Brick Tanks - History
Posted by Nacho L on
Brick tanks are one of the most popular items of our store. Below, we will highlight the history of some of our main brick tanks: M1A2, Panzer and Tiger I.
M1A2 Brick Tank
The M1 Abrams is a third-generation American main battle tank designed by Chrysler Defense (now General Dynamics Land Systems). Conceived for modern armored ground warfare and now one of the heaviest tanks in service at nearly 68 short tons (almost 62 metric tons), it introduced several innovative features, including a multifuel turbine engine, sophisticated Chobham composite armor, a computer fire control system, separate ammunition storage in a blow-out compartment, and NBC protection for crew safety. Initial models of the M1 were armed with a licensed-produced 105 mm Royal Ordnance L7 gun, while later variants feature a licensed Rheinmetall 120 mm L/44.
Panzer IV Brick Tank
The Panzerkampfwagen IV (PzKpfw IV), widely known as the Panzer IV, was a medium-sized German tank produced in the late 1930s and used extensively during the Second World War. His ordnance inventory designation was Sd. Kfz. 161. 161.

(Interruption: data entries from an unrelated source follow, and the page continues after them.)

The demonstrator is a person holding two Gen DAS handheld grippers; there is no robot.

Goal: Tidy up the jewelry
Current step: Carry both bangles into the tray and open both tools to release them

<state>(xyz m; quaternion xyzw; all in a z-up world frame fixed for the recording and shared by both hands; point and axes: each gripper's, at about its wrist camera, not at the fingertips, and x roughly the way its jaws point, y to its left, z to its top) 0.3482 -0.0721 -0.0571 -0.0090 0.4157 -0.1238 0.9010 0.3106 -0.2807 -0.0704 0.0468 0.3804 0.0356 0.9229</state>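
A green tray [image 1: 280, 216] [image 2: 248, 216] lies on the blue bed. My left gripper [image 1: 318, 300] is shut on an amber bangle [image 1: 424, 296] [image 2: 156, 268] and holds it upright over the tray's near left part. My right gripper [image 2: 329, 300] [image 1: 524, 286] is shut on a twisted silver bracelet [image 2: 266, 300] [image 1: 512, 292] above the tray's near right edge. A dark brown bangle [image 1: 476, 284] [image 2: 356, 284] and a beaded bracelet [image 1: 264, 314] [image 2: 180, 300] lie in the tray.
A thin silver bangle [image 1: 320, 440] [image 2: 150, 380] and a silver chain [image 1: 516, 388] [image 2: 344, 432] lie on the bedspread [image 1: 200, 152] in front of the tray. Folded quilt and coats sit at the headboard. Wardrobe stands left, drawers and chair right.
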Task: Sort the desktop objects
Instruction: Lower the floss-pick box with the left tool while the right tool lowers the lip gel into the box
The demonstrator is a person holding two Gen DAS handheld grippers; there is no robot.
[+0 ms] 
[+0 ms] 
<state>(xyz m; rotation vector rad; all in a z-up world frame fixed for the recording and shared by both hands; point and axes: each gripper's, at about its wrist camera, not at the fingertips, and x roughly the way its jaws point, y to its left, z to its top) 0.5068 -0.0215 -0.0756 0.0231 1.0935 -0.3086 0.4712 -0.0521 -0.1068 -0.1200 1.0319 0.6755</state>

The Panzer IV was the largest German tank and the second-most numerous German armored combat vehicle of the Second World War, some 8,500 of which were built. The Panzer IV chassis was used as the basis for numerous other fighting arms, including the Sturmgeschütz IV assault rifle, the Jagdpanzer IV tank destroyer, the Wirbelwind self-propelled anti-aircraft gun and the Brummbär self-propelled gun.
Tiger I Brick Tank
Tiger I, a German heavy tank of the Second World War, had been operating in Africa and Europe since 1942, usually in independent heavy tank battalions. Its late war name was Panzerkampfwagen VI Tiger Ausf. E. The early war version was called Panzerkampfwagen VI Tiger Ausf. H1. Often, people refer to both of the variants as Tiger.
While the Tiger I was considered an excellent concept for its time, it was often considered over-engineered, using costly materials and labour-intensive manufacturing methods. The Tiger was vulnerable to some types of track faults and accidents and was reduced in depth due to its high fuel consumption. It was expensive to maintain, but generally mechanically reliable.
In the North African Campaign, Tiger I saw the first action during the Tunisian Campaign on 1 December 1942 east of Tebourba, when three Tigers attacked an olive grove 5 km west of Jedeida. The thick olive grove made visibility very limited and the enemy tanks were engaged in close proximity.